A very revealing, and rather alarming, article by Porter Stansberry The 'Metropolitan Plan' for when the dollar collapses… points out that already the Eurozone and Japan have implemented negative interest rate policies (NIRPs) and that the latest moves in Hong Kong, where the overnight Hong Kong interbank offer rate, which determines the rate that banks in the city have to pay to borrow Chinese yuan from each other, fell to negative 3.725%, suggests that mainland China may not be far behind. All this negative interest rate setting is part of the ongoing currency wars where nations are trying to reduce the values of their currencies against those of their competitors in global trade. How long is it before the U.S.A. has to follow suit in order to prevent its whole exporting sector becoming completely uncompetitive on world markets and further dragging down the U.S. domestic manufacturing sector, which is already experiencing PMI ‘s of below 50?
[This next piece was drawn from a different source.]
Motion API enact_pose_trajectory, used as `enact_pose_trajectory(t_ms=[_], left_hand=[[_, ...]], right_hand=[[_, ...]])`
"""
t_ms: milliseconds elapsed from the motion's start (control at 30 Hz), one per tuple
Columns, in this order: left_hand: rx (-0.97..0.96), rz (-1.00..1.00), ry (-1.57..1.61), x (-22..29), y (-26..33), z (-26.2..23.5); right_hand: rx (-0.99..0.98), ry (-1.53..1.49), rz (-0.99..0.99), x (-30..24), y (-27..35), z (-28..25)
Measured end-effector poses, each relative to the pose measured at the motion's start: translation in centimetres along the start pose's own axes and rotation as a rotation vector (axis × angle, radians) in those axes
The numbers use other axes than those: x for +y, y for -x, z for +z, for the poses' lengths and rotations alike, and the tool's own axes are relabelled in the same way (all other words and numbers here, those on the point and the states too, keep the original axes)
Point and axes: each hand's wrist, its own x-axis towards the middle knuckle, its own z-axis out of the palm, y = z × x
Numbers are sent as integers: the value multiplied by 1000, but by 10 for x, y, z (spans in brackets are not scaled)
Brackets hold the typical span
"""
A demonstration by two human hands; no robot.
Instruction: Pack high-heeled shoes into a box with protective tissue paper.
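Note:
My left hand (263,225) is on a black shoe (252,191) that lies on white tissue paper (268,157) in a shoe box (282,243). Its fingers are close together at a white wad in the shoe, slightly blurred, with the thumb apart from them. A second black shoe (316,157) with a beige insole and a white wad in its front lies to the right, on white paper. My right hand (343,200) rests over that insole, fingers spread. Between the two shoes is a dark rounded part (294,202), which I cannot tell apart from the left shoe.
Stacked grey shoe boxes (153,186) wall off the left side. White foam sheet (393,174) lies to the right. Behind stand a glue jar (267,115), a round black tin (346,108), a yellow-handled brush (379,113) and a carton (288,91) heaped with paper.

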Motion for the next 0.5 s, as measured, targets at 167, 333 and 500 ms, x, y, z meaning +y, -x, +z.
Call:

Interestingly, despite these negative rates appearing elsewhere, the dollar index has weakened from around 100 at the beginning of the year to below 95 at present which suggests there are also other forces at play here. One doubts that the U.S. Fed wants to see a stronger dollar and there are probably moves behind the scenes to control any propensity for the dollar to rise despite the NIRPs being implemented by major rivals. This is perhaps yet another sign that Fed moves to carry on raising interest rates may yet be further away than some might suggest. Jim Rickards suggested recently that there is in effect an unspoken agreement whereby the major currencies are weakened together – but against what? Gold maybe.
Indeed Stansberry points to the recently reported decision by one of the world’s largest insurers, Munich Re., to hold a significant part of its reserves in cash and gold. Negative overnight deposit rates,meaning that money deposited one day is automatically worth less the following morning, mean that other major holders of cash who need instant access to it, may well start to consider doing the same as Munich Re – indeed a number of prominent high-wealth individuals have already gone public in admitting that they hold gold and gold derivavtives and reminding us that gokd has protected wealth since time immemorial. And if this starts to become even more apparent then funds will follow suit too and gold becomes a true safe haven for the big money. What will that do to the gold price which is currently showing strong resistance against falling back any more after its recent big rise?
Stansberry even raises the possibility of a return to a partial backing of the dollar by gold – in other words a return to at least a partial gold standard, to revive confidence in the greenback and dollar-denominated bonds. He suggests that this could be achieved with a gold price of around $10,000 used to make U.S. government bonds redeemable for gold, and utilising the U.S.’s big gold reserves to do so.
But the overall message of the article was that the global economy is in serious trouble and that the imposition of negative interest rate policies globally would have far-reaching ramifications and would be particularly negative for the global banking sector. They could prompt a run on banks to withdraw cash, a proportion of which might be used to buy gold, or other readily storable hard assets.
Stansberry also raised the spectre perhaps not of outright gold confiscation by governments but at least legislation to ban new purchases of gold by individuals or funds in order to help protect the banks. And he points to the current moves into gold by some of the biggest investor names as something of a pre-emptive strike on their behalf. Perhaps we should all be warned.
If Stansberry is right in his analysis of what the future holds in store for us we could well be in for some very difficult times financially. Can governments muddle through as they have done in the recent past or are indeed the world’s fiat currencies heading for collapse as a number of observers warn us? Gold could well be one of the best ways of preserving wealth if the worst happens. The true financial insurance policy indeed.
Equities may have had a good run in the wake of all the central bank initiated financial stimuli, but these are currently looking very shaky, while gold is perhaps showing continuing signs of reversing its four year downturn. The balancing act does indeed look to be at last coming down in favour of precious metals.